> **Required work**:
Each line of the records below that holds "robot" should be copied out.

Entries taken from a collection
◆ ◆ ◆ ◆
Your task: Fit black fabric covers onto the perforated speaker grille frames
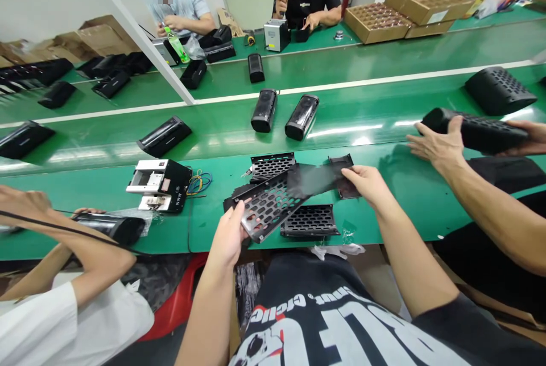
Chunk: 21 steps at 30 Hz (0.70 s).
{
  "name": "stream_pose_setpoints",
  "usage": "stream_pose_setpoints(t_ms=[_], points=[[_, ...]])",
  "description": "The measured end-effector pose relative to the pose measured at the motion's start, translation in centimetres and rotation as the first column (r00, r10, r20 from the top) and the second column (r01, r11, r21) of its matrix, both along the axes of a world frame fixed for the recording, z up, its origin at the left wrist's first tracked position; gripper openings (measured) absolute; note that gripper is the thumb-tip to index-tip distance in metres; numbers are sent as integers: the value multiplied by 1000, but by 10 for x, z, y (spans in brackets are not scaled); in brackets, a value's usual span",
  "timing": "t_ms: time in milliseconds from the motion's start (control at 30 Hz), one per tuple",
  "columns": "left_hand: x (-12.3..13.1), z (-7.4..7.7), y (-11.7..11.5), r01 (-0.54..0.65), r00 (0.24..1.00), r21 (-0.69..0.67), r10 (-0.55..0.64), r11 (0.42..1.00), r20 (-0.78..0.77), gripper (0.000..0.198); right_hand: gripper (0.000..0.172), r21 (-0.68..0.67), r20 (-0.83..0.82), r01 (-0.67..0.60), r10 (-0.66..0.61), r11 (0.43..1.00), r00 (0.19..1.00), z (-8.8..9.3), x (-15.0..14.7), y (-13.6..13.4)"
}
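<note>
Fingers of left hand (228, 236) and right hand (367, 184) clamp grille (273, 206) ends over bench (205, 226) edge

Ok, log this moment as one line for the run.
left hand: grips black perforated grille panel, lifted | right hand: holds its other end | around it: similar black grilles on green workbench

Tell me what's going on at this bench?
The person holds a black perforated panel above the green bench, left hand at its near end, right hand pinching the far end, where a dark sheet seems to cover the holes. Spare grilles lie beneath. To the right, a co-worker's hands grip a grilled housing; two black housings stand on the belt beyond.
</note>
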<state>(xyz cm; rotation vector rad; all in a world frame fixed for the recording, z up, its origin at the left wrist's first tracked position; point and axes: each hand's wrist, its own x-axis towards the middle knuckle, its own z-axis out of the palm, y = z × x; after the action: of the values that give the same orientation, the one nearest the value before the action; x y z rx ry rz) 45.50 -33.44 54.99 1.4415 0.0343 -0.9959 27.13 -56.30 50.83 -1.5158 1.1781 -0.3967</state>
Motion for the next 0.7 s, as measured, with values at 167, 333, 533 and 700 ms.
stream_pose_setpoints(t_ms=[167, 333, 533, 700], points=[[1, -5, 2, -95, 988, 99, 81, 991, 133, 42, 28, -511, -472, -248, -28, 823, 881, 21, 9, -12], [-24, -21, -20, -39, 993, 12, 38, 999, 109, 39, 28, -443, -664, -607, 213, 660, 717, 55, 63, 56], [-37, -27, -27, -85, 995, -127, 91, 988, 39, 34, 35, -379, -387, -724, 612, 576, 690, 66, 73, 102], [-28, -10, -14, -137, 986, -86, 128, 987, -109, 38, 39, -475, -20, -305, 336, 826, 942, 73, 22, 60]])
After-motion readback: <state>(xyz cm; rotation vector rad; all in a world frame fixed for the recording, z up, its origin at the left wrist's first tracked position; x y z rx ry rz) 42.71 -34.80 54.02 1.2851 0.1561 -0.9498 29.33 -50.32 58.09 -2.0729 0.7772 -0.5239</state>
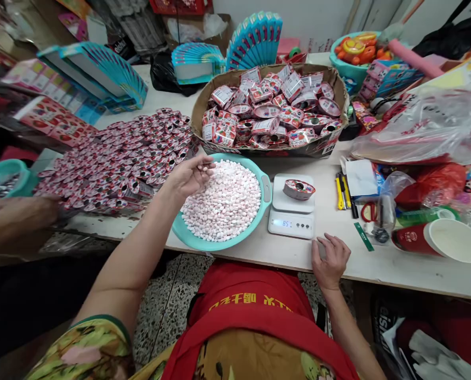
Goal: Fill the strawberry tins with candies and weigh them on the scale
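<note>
My left hand hovers over the left rim of a turquoise basin, palm up with fingers curled around a few candies. Small pale pink and white candies fill the basin. To its right stands a white digital scale, its display lit and seeming to read 85. On the scale's plate sits one small printed box with a dark round hole in its top. My right hand rests at the table's front edge, just below the scale, its fingers loosely bent and apart, with nothing in them.
Behind the basin, a cardboard box holds many filled-looking packs. Rows of small printed boxes cover the left side. Another person's hand is at far left. Pens, a tipped paper cup and plastic bags lie right.
</note>
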Motion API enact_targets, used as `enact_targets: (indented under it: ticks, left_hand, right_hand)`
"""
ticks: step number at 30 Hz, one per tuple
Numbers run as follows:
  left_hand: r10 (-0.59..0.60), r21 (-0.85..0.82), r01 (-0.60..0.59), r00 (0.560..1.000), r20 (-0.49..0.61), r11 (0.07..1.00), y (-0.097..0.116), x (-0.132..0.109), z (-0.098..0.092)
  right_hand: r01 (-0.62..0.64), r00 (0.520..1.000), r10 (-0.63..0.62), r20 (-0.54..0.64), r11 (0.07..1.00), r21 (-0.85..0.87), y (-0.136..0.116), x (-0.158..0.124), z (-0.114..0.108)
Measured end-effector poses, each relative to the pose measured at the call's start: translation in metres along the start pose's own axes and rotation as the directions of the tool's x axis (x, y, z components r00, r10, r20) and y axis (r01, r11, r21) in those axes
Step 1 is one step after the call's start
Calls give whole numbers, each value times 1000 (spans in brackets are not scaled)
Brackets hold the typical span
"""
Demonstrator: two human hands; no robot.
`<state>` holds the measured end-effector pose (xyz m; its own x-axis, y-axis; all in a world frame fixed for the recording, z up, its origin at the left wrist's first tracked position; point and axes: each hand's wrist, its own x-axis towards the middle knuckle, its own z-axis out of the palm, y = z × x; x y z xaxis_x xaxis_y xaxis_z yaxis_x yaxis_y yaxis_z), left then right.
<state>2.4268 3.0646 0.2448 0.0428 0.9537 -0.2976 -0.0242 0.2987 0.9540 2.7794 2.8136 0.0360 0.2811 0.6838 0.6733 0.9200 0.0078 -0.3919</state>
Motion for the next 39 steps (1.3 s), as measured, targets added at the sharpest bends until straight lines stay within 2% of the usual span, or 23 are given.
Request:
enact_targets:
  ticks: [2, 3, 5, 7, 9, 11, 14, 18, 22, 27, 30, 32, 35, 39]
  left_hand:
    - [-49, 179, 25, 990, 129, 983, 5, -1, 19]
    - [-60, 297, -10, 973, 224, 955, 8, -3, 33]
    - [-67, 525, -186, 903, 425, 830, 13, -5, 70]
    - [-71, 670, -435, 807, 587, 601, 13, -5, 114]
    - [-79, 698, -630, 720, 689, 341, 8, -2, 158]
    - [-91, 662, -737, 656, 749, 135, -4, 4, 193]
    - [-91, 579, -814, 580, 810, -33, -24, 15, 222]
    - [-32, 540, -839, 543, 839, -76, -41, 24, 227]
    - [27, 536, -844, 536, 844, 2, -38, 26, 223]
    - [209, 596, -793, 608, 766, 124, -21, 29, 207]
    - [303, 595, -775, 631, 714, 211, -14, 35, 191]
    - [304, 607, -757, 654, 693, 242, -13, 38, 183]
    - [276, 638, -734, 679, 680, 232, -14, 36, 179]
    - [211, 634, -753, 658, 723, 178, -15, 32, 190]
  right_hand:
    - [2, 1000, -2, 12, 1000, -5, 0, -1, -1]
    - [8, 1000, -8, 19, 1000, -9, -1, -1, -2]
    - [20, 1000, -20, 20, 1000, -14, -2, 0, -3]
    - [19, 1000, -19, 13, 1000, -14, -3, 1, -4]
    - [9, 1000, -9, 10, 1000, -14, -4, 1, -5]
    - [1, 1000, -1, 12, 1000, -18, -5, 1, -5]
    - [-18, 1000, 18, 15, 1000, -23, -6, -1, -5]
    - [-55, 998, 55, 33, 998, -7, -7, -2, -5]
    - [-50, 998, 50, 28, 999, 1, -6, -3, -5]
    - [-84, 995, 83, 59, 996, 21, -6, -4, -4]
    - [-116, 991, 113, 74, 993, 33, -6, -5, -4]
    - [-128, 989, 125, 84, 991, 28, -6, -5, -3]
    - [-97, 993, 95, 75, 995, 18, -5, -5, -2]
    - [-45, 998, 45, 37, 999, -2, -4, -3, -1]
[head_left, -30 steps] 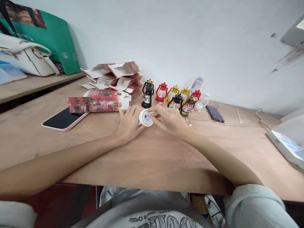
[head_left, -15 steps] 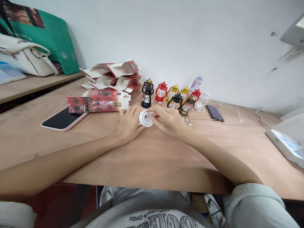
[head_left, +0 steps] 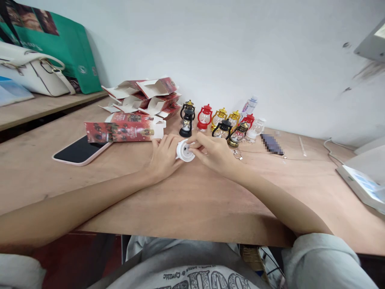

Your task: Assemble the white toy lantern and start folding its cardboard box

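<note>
My left hand (head_left: pixel 164 158) is wrapped round a small white lantern (head_left: pixel 182 154), whose round recessed underside faces me. Dark spots show inside the recess. The fingers of my right hand (head_left: pixel 212 151) are pinched together at the right rim of that underside. Whatever lies between those fingertips is too small or hidden to make out. Just beyond my hands stand several mini lanterns: a black one (head_left: pixel 187 124), a red one (head_left: pixel 205 117), a gold one (head_left: pixel 219 117), a bronze one (head_left: pixel 238 135) and another white one (head_left: pixel 257 127).
Open red-and-white cartons (head_left: pixel 159 86) are stacked at the back left. A flattened red box (head_left: pixel 129 131) overlaps a phone (head_left: pixel 78 151). Small metal rings (head_left: pixel 237 154) lie right of my right hand. A clear bottle (head_left: pixel 250 105) leans by the wall, and a blurred dark item (head_left: pixel 271 143) lies rightward.
The right fingertips have shifted slightly over the lantern's underside. My left hand keeps its hold, and the other things stay where they were.
</note>
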`<action>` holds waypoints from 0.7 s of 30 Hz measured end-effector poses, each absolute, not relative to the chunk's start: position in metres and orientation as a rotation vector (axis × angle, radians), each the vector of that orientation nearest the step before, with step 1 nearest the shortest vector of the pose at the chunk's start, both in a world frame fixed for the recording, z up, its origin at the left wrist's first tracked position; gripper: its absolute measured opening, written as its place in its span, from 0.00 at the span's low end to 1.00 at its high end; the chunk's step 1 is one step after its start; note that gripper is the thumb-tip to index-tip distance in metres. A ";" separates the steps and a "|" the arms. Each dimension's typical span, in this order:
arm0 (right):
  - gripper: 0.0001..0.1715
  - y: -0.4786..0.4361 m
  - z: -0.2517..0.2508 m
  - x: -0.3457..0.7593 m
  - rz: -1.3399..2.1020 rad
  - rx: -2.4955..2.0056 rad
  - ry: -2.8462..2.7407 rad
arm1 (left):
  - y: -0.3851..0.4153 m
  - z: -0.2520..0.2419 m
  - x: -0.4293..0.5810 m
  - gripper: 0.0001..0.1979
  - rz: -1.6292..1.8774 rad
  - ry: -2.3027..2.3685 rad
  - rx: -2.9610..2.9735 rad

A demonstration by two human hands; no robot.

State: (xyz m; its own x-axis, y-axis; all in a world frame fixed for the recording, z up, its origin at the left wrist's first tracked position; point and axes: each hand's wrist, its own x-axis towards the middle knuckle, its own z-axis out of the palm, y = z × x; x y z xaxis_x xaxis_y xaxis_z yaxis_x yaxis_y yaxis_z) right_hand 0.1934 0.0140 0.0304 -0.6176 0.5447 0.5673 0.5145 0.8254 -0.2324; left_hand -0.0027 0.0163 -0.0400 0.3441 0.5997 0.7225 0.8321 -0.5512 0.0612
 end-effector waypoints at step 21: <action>0.25 0.031 0.040 0.197 0.921 -0.874 -2.113 | 0.019 -0.043 -0.002 0.16 -1.152 -0.938 -2.192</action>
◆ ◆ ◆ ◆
> **Written answer**:
Demonstrator: two human hands; no robot.
A demonstration by two human hands; no robot.

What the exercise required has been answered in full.